The benchmark suite runs all models through k-fold cross-validation and computes metrics with bootstrap confidence intervals and statistical tests.

CLI Usage

# Run with default config
pitch-benchmark

# Run with custom config
pitch-benchmark --config configs/benchmark.yaml

Benchmark Configuration

# configs/benchmark.yaml
experiment_name: pitch_benchmark
models:
  - logistic_regression
  - random_forest
  - hmm
  - autogluon
  - lstm
  - cnn1d
  - transformer
n_folds: 5
metrics:
  - accuracy
  - balanced_accuracy
  - macro_f1
  - log_loss

Python API

from pitch_sequencing.config import DataConfig, BenchmarkConfig
from pitch_sequencing.evaluation.benchmark import BenchmarkRunner

data_cfg = DataConfig.from_yaml("configs/data.yaml")
bench_cfg = BenchmarkConfig(
    experiment_name="my_benchmark",
    models=["lstm", "random_forest", "transformer"],
    n_folds=5,
    metrics=["accuracy", "macro_f1"]
)

runner = BenchmarkRunner(bench_cfg, data_cfg, models_config_dir="configs/models")
results_df = runner.run()
print(results_df)

Output

The benchmark produces:

  • Per-fold metrics for each model
  • Bootstrap confidence intervals (95% CI by default, 1000 bootstrap samples)
  • Paired t-tests between model pairs with p-values
  • Cohen's d effect sizes for pairwise comparisons
  • MLflow experiment logs with parameters, metrics, and artifacts

Metrics

Metric Description
accuracy Overall accuracy
balanced_accuracy Average per-class recall
macro_precision Macro-averaged precision
macro_recall Macro-averaged recall
macro_f1 Macro-averaged F1 score
log_loss Logarithmic loss (requires predict_proba)
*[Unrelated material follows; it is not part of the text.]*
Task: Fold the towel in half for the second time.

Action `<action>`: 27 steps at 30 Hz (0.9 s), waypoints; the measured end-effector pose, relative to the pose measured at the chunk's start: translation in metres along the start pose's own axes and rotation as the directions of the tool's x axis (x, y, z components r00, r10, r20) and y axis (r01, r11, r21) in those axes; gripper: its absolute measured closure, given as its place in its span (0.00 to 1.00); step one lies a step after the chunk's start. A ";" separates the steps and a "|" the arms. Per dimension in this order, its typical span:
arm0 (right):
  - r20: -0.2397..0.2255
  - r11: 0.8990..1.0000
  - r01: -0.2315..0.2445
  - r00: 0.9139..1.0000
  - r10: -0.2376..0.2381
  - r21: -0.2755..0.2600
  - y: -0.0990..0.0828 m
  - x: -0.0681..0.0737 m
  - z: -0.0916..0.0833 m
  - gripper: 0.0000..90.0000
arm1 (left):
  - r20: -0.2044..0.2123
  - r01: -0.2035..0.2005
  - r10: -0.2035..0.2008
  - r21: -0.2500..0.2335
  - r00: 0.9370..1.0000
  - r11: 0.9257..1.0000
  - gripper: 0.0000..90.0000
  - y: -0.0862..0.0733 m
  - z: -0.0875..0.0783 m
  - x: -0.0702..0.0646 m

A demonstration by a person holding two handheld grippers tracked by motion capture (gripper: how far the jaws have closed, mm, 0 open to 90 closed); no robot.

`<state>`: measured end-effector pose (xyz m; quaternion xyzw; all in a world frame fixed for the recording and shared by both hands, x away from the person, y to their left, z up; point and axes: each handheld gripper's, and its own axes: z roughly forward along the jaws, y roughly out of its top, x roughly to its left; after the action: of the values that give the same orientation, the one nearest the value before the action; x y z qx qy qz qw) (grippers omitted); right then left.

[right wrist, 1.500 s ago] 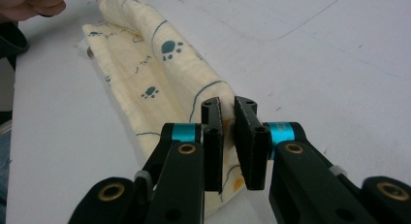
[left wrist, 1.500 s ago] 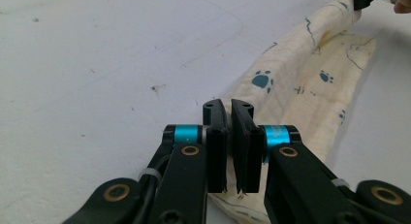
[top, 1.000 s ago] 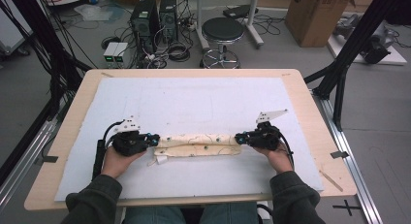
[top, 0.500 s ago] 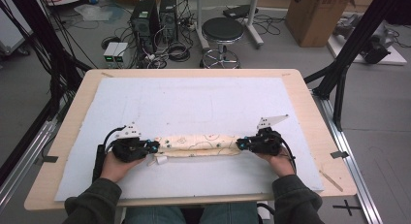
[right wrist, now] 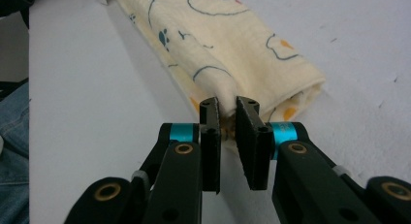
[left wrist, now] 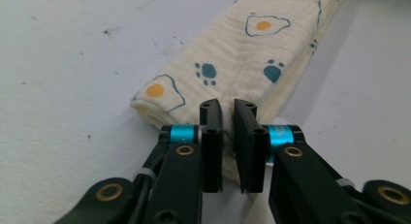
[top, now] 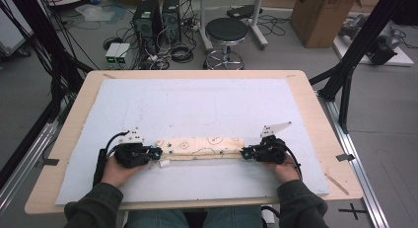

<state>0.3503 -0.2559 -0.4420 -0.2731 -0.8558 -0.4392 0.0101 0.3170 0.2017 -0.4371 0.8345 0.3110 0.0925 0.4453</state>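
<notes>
Cloth (top: 199, 149) lies folded into a long strip on the bench (top: 315, 109); left gripper (top: 156, 154) and right gripper (top: 243, 153), jaws slightly parted and just opening, sit at its ends.

High view: fixed above the person's side, facing forward and down; takes in the whole bench (top: 315, 114) and the floor beyond. Left gripper view: rides the left gripper (left wrist: 228, 112), very near and low over the bench, looking along the folded cloth (left wrist: 242, 54) from its end. Right gripper view: rides the right gripper (right wrist: 228, 110), equally close, facing the cloth's opposite end. All three views share the cloth and the white mat (top: 197, 104).
</notes>
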 end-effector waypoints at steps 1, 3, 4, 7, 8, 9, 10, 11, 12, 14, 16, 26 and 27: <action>0.000 1.000 -0.001 1.000 0.001 -0.004 0.000 -0.001 0.000 0.87 | 0.007 0.000 0.000 -0.001 1.000 1.000 0.87 0.000 -0.001 0.000; -0.013 1.000 -0.013 1.000 0.013 -0.017 0.000 -0.001 -0.001 0.79 | 0.024 0.012 -0.011 -0.017 1.000 1.000 0.80 0.001 -0.003 0.001; -0.020 0.999 -0.014 1.000 0.014 -0.029 0.000 -0.001 -0.002 0.75 | 0.030 0.014 -0.013 -0.022 0.999 1.000 0.74 0.002 -0.004 0.001; -0.034 0.999 -0.014 0.999 0.012 -0.048 0.004 0.002 -0.006 0.68 | 0.043 0.033 -0.030 -0.059 0.999 0.998 0.61 0.004 -0.011 0.002; -0.037 0.998 -0.011 0.999 0.009 -0.066 0.006 0.003 -0.008 0.64 | 0.049 0.040 -0.036 -0.071 0.998 0.997 0.57 0.005 -0.014 0.002; -0.041 0.997 -0.020 0.999 0.016 -0.079 0.008 0.004 -0.011 0.61 | 0.045 0.033 -0.029 -0.086 0.999 0.996 0.54 0.007 -0.017 0.003; -0.046 0.996 -0.018 0.999 0.014 -0.090 0.010 0.004 -0.013 0.61 | 0.049 0.038 -0.034 -0.103 0.998 0.994 0.53 0.008 -0.020 0.003; -0.037 0.995 -0.015 0.999 0.012 -0.098 0.013 0.005 -0.016 0.60 | 0.052 0.044 -0.038 -0.115 0.998 0.992 0.53 0.010 -0.022 0.004; -0.028 0.994 -0.014 1.000 0.011 -0.105 0.016 0.005 -0.018 0.60 | 0.052 0.049 -0.043 -0.129 0.998 0.990 0.53 0.013 -0.024 0.004; -0.015 0.993 -0.013 1.000 0.011 -0.117 0.022 0.006 -0.019 0.63 | 0.051 0.050 -0.043 -0.146 0.998 0.988 0.57 0.017 -0.023 0.003; -0.011 0.994 0.003 1.000 -0.004 -0.106 0.029 0.007 -0.015 0.73 | 0.046 0.041 -0.035 -0.128 0.998 0.991 0.69 0.024 -0.017 0.001; -0.042 0.998 0.070 0.997 -0.069 0.002 0.064 0.016 0.031 0.94 | 0.070 -0.043 0.044 -0.010 0.997 0.999 0.96 0.052 0.031 -0.014; -0.051 0.998 0.067 0.997 -0.066 0.010 0.067 0.018 0.034 0.94 | 0.074 -0.040 0.041 -0.011 0.996 0.999 0.97 0.053 0.035 -0.016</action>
<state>0.3749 -0.1906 -0.4087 -0.2331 -0.8664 -0.4412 0.0184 0.3430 0.1463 -0.4130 0.8413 0.2769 0.0718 0.4586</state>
Per-class precision, recall, and F1 are also computed for each pitch type (Fastball, Slider, Curveball, Changeup).

Statistical Comparisons

After k-fold CV, models are compared pairwise:

  • Paired t-test: Tests whether the difference in fold scores is statistically significant
  • Cohen's d: Measures the effect size (small: 0.2, medium: 0.5, large: 0.8)

MLflow Integration

All benchmark runs are logged to MLflow under the experiment name. See MLflow Tracking for details on viewing and comparing runs.